How ADHD Coaches Drive Real Results

If you've tried medication, counseling, and every other alternative therapy out there, ADHD coaching might be the next step in your treatment plan.

Man yelling into megaphone to symbolize ADHD coaching

Recipe for Successful Coaching

Be honest. Honesty is the best policy when working with a coach. You must be honest with your coach about whether you completed an assignment or tried something you were asked to do. If you don't, you are sabotaging the relationship. When you work with a coach, everything is celebrated—successes and failures. If you aren't willing to fail, you aren't trying to succeed. Your coach should create an environment in which you can be honest about your toughest challenges.

Give your coach permission to be honest with you. Sometimes it's hard to hear things about ourselves that other people notice. But that's the power of coaching. Your coach should be able to tell you when she notices you are moving away from your goals.

Be willing to work at change. You should have a desire to change when you work with a coach. You will be taking action and creating new habits. The change you seek should something that's important to you, not necessarily to your spouse, parent, or employer.


Coaching is a powerful treatment for many people with ADD. Knowing what you want your future to look like is an important part of coaching. The most common question ADHD coaches ask is "What do you want?" The answers to this question will let you develop a "metaview," a big-picture perspective. ADD people tend to struggle with this.

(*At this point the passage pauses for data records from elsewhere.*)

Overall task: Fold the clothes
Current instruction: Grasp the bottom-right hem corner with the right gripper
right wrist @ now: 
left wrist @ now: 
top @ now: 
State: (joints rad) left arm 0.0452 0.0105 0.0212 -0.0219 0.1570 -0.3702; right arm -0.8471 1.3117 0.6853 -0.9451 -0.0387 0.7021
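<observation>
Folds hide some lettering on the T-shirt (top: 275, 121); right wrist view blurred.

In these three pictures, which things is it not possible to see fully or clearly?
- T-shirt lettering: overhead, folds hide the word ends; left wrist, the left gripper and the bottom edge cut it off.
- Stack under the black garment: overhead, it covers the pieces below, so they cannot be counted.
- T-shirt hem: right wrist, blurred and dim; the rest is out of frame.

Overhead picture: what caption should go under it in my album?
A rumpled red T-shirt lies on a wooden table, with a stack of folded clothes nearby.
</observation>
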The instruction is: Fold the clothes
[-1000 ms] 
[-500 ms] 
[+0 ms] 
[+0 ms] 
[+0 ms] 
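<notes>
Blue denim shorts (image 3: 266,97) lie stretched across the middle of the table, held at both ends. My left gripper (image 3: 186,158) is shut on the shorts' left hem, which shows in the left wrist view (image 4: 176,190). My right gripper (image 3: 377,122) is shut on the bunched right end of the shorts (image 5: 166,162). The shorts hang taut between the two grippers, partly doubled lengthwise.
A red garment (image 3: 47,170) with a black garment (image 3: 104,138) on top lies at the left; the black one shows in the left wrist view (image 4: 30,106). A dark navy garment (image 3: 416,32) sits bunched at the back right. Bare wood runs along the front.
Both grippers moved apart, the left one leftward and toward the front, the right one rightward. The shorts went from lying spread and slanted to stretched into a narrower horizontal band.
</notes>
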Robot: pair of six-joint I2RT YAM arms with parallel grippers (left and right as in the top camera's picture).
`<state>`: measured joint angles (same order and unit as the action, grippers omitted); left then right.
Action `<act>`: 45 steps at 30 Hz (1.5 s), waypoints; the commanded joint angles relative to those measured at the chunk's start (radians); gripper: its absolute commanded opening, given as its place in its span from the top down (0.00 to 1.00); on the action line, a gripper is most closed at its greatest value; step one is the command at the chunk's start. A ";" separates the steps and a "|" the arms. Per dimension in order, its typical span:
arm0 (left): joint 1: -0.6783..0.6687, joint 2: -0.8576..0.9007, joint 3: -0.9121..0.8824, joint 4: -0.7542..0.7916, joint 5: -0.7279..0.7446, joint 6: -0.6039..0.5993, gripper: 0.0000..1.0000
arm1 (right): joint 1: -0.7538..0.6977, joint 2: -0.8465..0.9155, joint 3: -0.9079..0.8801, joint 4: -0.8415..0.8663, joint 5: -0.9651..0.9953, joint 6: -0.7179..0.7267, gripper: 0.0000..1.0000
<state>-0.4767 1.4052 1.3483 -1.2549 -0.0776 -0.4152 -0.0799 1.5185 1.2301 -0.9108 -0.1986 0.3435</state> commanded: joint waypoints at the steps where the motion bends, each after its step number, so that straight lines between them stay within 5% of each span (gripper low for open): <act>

I use garden metaphors to help clients see the big picture. I ask them what they would like the landscape of their life to look like, the type of "flowers" they want to plant, and the care the garden is going to require. Clients often find that they spend too much time nurturing a flower they don't like while neglecting another more important part of their garden.

Reaching a goal that you didn't think you could reach brings a great feeling. Most people come to coaching fearing that they will never be organized or successful in a job because of their ADD. A significant moment for ADDers is when they are asked: "OK, you have ADD. How do you want to be with it? How do you want to show up in life, given that you have attention deficit? You have some choices here. What do you want?"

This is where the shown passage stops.